Despite the fact that we see no difference in initial test scores for observationally equivalent Black and White children when they enter kindergarten, their paths diverge once they are in school. Between the beginning of kindergarten and the end of first grade, Black students lose .20 standard deviations (approximately .10 standard deviation each year) relative to White students with similar characteristics. The leading explanation for the worse trajectory of Black students in our sample is that they attend lower quality schools. When we compare the change in test scores over time for Blacks and Whites attending the same school, Black students lose only a third as much ground as they do relative to Whites in the overall sample. This result suggests that differences in quality across schools attended by Whites and Blacks is likely to be an important part of the story. Interestingly, along "traditional" dimensions of school quality (class size, teacher education, computer-to-student ratio, and so on), Blacks and Whites attend schools that are similar. On a wide range of "non-standard" school inputs (for example, gang problems in school, percent of students on free lunch, amount of loitering in front of school by non-students, amount of litter around the school, whether or not students need hall passes, and PTA funding), Blacks do appear to be attending much worse schools.

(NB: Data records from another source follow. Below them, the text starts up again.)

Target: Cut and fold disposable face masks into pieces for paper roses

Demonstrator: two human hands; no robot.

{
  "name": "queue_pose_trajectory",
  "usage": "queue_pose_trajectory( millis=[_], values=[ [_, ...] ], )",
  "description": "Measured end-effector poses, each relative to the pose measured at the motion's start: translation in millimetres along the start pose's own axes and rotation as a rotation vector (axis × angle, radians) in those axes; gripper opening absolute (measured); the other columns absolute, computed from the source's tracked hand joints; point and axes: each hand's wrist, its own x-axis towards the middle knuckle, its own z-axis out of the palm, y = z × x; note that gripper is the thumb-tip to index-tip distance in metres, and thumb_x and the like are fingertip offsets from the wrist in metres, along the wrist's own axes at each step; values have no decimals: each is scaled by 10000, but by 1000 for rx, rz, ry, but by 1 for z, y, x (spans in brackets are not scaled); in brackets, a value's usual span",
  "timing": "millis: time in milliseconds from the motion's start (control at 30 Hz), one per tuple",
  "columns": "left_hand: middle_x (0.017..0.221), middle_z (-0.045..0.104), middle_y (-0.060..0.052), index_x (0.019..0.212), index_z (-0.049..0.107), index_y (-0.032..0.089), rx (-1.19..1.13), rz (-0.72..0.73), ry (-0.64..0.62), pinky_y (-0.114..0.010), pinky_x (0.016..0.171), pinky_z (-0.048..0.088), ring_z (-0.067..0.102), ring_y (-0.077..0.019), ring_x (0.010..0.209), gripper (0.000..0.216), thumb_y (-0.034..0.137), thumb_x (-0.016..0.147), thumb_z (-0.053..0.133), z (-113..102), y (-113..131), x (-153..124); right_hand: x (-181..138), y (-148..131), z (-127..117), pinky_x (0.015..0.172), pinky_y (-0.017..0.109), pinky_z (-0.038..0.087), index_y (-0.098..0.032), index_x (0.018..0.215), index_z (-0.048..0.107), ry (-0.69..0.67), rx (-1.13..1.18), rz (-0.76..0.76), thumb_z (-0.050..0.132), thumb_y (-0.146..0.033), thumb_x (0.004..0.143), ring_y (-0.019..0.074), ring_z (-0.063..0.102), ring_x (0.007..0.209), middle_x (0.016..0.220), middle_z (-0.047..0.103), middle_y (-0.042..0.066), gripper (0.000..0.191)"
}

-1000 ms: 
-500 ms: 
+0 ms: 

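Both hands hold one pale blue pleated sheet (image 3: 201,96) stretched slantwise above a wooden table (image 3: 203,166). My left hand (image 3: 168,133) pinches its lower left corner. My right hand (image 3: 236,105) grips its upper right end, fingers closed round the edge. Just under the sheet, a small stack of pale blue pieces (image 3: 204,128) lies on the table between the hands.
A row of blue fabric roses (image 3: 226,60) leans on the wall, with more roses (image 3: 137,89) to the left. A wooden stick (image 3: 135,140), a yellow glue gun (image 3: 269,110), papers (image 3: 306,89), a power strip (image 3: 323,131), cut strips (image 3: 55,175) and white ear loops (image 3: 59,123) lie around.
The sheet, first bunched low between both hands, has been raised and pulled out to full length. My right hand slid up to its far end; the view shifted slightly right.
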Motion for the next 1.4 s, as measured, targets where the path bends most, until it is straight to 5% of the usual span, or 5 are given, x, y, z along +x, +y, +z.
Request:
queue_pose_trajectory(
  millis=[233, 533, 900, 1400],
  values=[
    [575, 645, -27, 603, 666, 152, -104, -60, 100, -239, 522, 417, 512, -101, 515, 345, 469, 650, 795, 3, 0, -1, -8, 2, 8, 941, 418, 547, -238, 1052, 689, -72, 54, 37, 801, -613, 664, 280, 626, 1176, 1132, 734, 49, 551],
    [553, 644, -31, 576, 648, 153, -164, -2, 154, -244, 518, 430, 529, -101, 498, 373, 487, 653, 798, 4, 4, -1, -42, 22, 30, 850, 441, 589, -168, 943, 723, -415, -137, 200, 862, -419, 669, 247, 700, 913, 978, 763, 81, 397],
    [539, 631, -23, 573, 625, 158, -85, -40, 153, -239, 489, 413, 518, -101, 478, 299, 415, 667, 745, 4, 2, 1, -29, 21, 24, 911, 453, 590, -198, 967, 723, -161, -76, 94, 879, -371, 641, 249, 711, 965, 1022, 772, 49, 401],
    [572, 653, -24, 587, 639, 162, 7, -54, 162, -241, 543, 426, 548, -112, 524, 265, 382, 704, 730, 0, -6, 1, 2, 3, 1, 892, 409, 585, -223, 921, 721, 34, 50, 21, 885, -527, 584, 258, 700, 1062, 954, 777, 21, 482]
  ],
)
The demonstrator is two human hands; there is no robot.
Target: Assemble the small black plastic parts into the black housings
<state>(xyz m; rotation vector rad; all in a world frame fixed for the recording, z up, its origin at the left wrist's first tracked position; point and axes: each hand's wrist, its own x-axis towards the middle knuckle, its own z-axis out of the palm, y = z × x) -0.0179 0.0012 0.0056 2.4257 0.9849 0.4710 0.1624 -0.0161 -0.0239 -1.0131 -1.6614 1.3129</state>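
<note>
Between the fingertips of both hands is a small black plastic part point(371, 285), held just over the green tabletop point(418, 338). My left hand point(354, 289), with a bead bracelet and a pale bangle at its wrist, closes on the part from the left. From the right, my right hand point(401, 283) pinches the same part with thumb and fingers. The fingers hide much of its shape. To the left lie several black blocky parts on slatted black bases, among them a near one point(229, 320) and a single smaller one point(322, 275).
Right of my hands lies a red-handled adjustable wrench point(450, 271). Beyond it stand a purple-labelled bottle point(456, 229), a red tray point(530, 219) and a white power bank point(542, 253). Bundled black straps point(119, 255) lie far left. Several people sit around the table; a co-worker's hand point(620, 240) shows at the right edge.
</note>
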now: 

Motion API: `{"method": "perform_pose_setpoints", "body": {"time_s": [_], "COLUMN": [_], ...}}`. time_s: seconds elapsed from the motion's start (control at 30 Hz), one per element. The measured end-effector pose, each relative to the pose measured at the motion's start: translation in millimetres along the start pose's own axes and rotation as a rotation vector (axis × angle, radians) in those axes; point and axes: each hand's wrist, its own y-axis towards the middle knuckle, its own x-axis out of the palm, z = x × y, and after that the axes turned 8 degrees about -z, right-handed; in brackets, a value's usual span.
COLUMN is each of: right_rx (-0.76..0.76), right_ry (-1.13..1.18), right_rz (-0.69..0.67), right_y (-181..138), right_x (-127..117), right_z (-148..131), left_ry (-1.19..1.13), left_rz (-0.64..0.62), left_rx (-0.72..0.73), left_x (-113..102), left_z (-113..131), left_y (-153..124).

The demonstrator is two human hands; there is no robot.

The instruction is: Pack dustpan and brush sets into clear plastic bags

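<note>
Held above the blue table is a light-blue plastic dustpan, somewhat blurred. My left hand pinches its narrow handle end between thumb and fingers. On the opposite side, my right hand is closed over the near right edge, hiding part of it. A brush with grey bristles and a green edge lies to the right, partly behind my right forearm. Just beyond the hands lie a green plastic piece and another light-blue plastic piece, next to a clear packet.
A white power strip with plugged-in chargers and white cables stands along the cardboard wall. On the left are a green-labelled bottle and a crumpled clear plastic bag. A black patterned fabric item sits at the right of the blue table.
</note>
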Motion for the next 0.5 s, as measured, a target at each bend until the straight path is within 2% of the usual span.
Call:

Other explanations for the divergence in Black-White test scores, such as a greater "summer setback" for Blacks when school is not in session, or discrimination by teachers against Blacks, find no support in our data.
2. J. B. Cullen, B. Jacob, and S. D. Levitt, "The Impact of School Choice on Student Outcomes: An Analysis of the Chicago Public Schools," NBER Working Paper No. 7888, September 2000, forthcoming in Journal of Public Economics.
3. J. B. Cullen, B. Jacob, and S. D. Levitt, "The Effect of School Choice on Student Outcomes: Evidence from Randomized Lotteries," forthcoming as an NBER Working Paper.
4. B. Jacob and S. D. Levitt, "Rotten Apples: An Investigation of the Prevalence and Predictors of Teacher Cheating," NBER Working Paper No. 9413, January 2003, and Quarterly Journal of Economics, 117 (August 2003), pp. 843-77.
5. B. Jacob and S. D. Levitt, "Catching Cheating Teachers: The Results of an Unusual Experiment in Implementing Theory," NBER Working Paper No. 9414, January 2003, and Brookings-Wharton Papers on Urban Affairs, 2003.
6. R. Fryer and S. D. Levitt, "Understanding the Black-White Test Score Gap in the First Two Years of School," NBER Working Paper No. 8975, June 2002, forthcoming in Review of Economics and Statistics.